*Task instructions*: Give back the whole listing exactly as written, pictures excluded.

___ Supplied records

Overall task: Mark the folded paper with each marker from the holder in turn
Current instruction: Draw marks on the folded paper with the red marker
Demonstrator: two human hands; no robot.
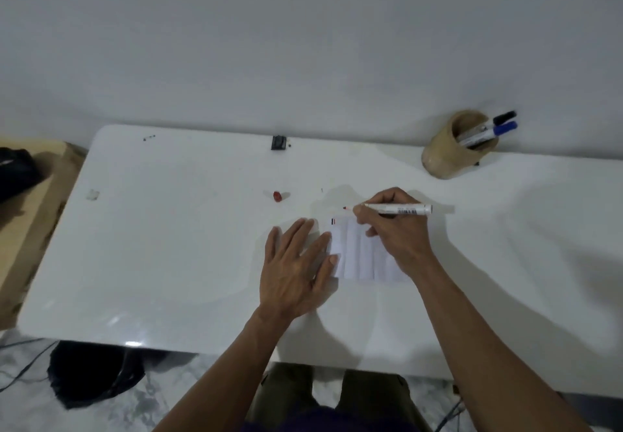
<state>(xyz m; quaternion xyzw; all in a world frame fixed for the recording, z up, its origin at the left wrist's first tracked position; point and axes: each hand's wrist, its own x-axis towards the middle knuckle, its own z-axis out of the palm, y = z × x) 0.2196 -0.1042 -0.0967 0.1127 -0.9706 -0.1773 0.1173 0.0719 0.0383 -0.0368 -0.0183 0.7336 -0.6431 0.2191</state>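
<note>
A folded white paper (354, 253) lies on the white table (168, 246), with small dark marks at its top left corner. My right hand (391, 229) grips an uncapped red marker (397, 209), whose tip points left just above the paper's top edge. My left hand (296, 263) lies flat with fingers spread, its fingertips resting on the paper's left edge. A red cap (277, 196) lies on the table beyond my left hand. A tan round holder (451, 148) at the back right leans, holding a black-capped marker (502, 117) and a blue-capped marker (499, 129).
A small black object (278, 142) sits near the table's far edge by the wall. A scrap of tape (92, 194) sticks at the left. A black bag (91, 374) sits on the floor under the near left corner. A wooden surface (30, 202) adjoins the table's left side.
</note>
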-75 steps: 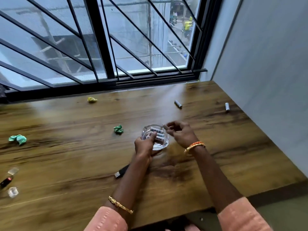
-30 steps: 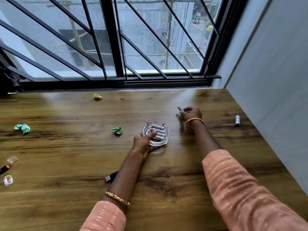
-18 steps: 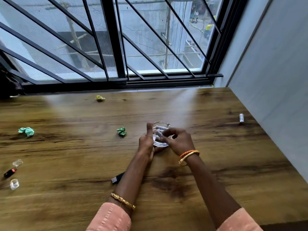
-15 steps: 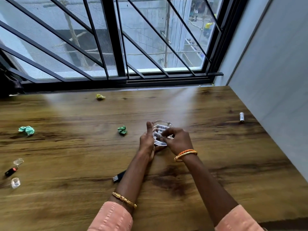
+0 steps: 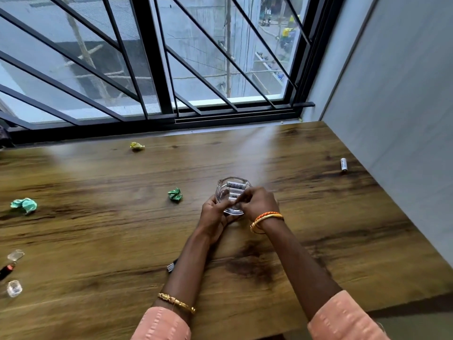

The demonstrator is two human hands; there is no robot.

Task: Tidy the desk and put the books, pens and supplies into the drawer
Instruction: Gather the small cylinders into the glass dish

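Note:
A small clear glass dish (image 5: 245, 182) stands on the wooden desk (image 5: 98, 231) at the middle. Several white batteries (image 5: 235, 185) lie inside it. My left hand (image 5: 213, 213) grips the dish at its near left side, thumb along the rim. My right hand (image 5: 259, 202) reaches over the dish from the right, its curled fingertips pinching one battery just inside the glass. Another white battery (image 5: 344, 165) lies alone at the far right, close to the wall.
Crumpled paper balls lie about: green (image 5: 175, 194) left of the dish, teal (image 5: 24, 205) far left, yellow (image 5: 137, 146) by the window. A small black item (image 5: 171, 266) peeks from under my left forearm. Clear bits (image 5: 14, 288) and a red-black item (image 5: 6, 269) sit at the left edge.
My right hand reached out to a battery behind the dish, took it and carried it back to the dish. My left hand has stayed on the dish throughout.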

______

*Output below*:
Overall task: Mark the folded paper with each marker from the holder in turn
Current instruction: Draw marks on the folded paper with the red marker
Demonstrator: two human hands; no robot.
<state>(xyz m; quaternion xyzw; all in a world frame fixed for the recording, z up, its origin at the left wrist's first tracked position; point and axes: each hand's wrist, its own x-axis towards the middle knuckle, its own z-axis out of the palm, y = z × x) 0.2196 -0.1042 -0.0967 0.1127 -0.9706 -0.1773 0.1173 0.0719 0.0383 -0.0368 -0.0183 0.7336 -0.6431 0.2191</state>
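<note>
A folded white paper (354, 253) lies on the white table (168, 246), with small dark marks at its top left corner. My right hand (391, 229) grips an uncapped red marker (397, 209), whose tip points left just above the paper's top edge. My left hand (296, 263) lies flat with fingers spread, its fingertips resting on the paper's left edge. A red cap (277, 196) lies on the table beyond my left hand. A tan round holder (451, 148) at the back right leans, holding a black-capped marker (502, 117) and a blue-capped marker (499, 129).
A small black object (278, 142) sits near the table's far edge by the wall. A scrap of tape (92, 194) sticks at the left. A black bag (91, 374) sits on the floor under the near left corner. A wooden surface (30, 202) adjoins the table's left side.
</note>
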-75 steps: 
-30 steps: 
-18 steps: 
-15 steps: 
+0 steps: 

The demonstrator is two human hands; there is no robot.

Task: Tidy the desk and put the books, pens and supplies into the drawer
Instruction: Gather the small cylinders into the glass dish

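Note:
A small clear glass dish (image 5: 245, 182) stands on the wooden desk (image 5: 98, 231) at the middle. Several white batteries (image 5: 235, 185) lie inside it. My left hand (image 5: 213, 213) grips the dish at its near left side, thumb along the rim. My right hand (image 5: 259, 202) reaches over the dish from the right, its curled fingertips pinching one battery just inside the glass. Another white battery (image 5: 344, 165) lies alone at the far right, close to the wall.
Crumpled paper balls lie about: green (image 5: 175, 194) left of the dish, teal (image 5: 24, 205) far left, yellow (image 5: 137, 146) by the window. A small black item (image 5: 171, 266) peeks from under my left forearm. Clear bits (image 5: 14, 288) and a red-black item (image 5: 6, 269) sit at the left edge.
My right hand reached out to a battery behind the dish, took it and carried it back to the dish. My left hand has stayed on the dish throughout.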

No more output is required.